> [Task details] Copy word for word, please, the lines of the entries below running from the one containing "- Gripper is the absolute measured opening" to the one containing "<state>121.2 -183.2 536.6", both ends included.

> [Task inputs]
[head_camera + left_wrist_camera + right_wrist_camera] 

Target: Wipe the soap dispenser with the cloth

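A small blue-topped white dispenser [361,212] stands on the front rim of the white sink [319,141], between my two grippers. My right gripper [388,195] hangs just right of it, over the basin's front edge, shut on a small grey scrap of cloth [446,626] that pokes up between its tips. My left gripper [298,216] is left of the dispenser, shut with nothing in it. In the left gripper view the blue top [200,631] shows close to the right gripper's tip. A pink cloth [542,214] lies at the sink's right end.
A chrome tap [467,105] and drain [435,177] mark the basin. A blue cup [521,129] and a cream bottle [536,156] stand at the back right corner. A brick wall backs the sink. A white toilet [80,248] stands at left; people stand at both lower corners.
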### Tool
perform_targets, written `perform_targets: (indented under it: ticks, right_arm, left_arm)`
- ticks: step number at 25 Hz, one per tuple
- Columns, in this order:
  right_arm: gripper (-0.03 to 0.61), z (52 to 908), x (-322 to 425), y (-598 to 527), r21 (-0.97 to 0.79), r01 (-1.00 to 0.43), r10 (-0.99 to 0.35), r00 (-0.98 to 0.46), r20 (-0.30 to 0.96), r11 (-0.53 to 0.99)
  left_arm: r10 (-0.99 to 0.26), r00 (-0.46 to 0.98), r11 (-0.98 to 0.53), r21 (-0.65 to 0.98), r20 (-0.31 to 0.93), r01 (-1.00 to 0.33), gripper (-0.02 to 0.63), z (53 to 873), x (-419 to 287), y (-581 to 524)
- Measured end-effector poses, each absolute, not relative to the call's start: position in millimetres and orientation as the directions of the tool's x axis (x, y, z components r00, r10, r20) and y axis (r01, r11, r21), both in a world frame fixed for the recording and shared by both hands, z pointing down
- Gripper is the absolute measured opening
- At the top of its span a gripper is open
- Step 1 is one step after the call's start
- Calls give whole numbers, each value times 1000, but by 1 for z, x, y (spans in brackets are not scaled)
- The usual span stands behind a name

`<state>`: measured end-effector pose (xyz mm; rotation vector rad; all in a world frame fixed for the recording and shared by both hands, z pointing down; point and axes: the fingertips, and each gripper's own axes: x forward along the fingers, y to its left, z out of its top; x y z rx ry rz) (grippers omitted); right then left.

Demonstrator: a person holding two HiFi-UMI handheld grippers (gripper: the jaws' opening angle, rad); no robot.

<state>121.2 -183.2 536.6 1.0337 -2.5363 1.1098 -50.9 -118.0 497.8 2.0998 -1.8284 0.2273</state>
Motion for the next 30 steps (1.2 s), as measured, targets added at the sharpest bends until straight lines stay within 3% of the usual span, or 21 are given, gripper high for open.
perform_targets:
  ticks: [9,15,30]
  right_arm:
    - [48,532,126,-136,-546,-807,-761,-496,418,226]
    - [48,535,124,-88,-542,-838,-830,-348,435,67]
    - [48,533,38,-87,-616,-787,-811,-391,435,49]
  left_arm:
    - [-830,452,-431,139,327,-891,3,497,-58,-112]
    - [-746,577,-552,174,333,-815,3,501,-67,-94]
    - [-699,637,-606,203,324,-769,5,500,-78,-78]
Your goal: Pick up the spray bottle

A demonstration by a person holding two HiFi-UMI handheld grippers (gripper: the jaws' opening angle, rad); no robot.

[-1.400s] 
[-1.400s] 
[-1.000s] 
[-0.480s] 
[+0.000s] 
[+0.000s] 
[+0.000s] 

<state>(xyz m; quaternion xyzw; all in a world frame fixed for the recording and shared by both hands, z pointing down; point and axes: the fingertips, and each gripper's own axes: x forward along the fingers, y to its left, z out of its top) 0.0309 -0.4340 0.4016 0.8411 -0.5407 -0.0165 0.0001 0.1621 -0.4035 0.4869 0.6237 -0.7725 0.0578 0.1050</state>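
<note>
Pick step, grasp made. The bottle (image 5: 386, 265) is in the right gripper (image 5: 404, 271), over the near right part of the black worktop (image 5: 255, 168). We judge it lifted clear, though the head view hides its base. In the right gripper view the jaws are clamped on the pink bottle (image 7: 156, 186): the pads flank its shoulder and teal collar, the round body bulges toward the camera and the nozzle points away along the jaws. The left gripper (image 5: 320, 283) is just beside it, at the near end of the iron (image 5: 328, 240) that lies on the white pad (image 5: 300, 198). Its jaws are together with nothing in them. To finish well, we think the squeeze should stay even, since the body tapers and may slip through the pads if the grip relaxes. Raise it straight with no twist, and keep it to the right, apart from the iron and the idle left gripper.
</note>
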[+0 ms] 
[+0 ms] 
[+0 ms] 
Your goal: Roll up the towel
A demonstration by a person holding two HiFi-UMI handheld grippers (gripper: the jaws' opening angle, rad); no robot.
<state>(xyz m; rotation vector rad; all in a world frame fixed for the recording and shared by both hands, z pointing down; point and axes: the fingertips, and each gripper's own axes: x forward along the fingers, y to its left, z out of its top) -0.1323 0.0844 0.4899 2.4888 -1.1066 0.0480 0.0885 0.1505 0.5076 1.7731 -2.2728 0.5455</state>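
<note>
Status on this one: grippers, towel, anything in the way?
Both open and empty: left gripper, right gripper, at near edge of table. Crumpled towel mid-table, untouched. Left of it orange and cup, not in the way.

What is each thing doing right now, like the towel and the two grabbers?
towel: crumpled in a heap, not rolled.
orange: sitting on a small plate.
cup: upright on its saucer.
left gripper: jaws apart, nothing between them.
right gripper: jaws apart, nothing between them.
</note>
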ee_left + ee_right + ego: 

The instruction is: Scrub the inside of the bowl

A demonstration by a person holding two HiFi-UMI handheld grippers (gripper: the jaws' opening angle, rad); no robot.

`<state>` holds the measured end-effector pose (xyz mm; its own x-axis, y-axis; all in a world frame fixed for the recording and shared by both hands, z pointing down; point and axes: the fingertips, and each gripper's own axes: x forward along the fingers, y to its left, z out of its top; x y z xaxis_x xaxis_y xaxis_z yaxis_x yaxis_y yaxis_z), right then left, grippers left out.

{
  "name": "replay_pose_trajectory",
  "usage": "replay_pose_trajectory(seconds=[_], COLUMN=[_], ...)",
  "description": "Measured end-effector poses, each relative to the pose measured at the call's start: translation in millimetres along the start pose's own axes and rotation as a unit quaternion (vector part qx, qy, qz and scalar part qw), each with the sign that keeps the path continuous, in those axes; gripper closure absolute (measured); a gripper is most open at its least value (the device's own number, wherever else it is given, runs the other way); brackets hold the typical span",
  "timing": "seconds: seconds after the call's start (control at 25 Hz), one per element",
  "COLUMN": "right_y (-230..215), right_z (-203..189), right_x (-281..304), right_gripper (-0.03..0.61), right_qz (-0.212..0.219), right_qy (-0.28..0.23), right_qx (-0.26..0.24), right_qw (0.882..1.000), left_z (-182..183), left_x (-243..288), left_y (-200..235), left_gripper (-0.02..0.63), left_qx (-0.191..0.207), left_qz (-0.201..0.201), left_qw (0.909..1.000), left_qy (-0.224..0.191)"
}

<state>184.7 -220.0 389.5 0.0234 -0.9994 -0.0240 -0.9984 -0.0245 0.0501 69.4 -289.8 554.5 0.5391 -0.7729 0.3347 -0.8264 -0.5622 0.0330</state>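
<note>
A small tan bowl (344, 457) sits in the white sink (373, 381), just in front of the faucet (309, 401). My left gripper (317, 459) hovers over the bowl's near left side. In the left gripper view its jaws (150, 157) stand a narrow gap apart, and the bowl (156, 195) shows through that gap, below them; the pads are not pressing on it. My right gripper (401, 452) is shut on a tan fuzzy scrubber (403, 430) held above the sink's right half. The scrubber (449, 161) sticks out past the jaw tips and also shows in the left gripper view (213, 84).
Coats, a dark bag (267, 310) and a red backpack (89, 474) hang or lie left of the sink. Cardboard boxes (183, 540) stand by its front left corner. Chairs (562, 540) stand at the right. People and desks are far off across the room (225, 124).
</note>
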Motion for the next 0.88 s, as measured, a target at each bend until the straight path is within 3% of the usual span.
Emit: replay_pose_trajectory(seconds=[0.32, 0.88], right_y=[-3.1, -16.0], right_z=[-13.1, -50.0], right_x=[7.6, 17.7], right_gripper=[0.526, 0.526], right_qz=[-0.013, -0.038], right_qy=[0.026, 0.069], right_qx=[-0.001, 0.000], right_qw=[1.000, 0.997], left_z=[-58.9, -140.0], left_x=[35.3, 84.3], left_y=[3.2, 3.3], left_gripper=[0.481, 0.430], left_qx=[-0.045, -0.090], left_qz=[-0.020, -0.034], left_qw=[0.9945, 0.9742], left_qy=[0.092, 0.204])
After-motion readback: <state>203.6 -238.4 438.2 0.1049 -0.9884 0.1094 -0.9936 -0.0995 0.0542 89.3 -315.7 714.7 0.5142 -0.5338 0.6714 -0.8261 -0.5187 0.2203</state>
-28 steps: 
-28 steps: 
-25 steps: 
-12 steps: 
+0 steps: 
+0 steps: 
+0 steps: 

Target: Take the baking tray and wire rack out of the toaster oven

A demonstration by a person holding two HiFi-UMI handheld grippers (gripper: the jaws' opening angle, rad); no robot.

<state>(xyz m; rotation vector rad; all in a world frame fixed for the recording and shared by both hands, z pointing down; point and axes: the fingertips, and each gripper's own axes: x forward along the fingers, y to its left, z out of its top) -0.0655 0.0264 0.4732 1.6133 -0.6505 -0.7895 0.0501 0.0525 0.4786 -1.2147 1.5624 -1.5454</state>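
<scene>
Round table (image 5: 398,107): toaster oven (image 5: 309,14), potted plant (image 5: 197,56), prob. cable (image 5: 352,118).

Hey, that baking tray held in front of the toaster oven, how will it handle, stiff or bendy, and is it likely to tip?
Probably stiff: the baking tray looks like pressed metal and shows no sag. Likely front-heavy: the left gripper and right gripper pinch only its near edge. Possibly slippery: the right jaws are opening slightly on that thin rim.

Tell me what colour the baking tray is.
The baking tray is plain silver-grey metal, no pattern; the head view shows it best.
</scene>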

> [Completed task]
- Gripper is the absolute measured opening
- At the top of its span a gripper is open
- Step 1 is one step after the call's start
- Calls give whole numbers, each value times 1000, but by 1 for z, x, y (spans in brackets are not scaled)
- The usual span stands behind a name

`<state>`: measured end-effector pose (xyz mm; rotation vector rad; all in a world frame fixed for the recording and shared by both hands, z pointing down; point and axes: the fingertips, and each gripper's own axes: x forward along the fingers, y to its left, z out of its top; x y z rx ry rz) (grippers omitted); right then left.

Demonstrator: a person holding two HiFi-UMI handheld grippers (gripper: the jaws' opening angle, rad); no robot.

<state>121.2 -183.2 536.6 1.0337 -2.5363 1.1098 -50.9 -118.0 497.8 2.0998 -1.8284 0.2273</state>

No more work is needed on this answer.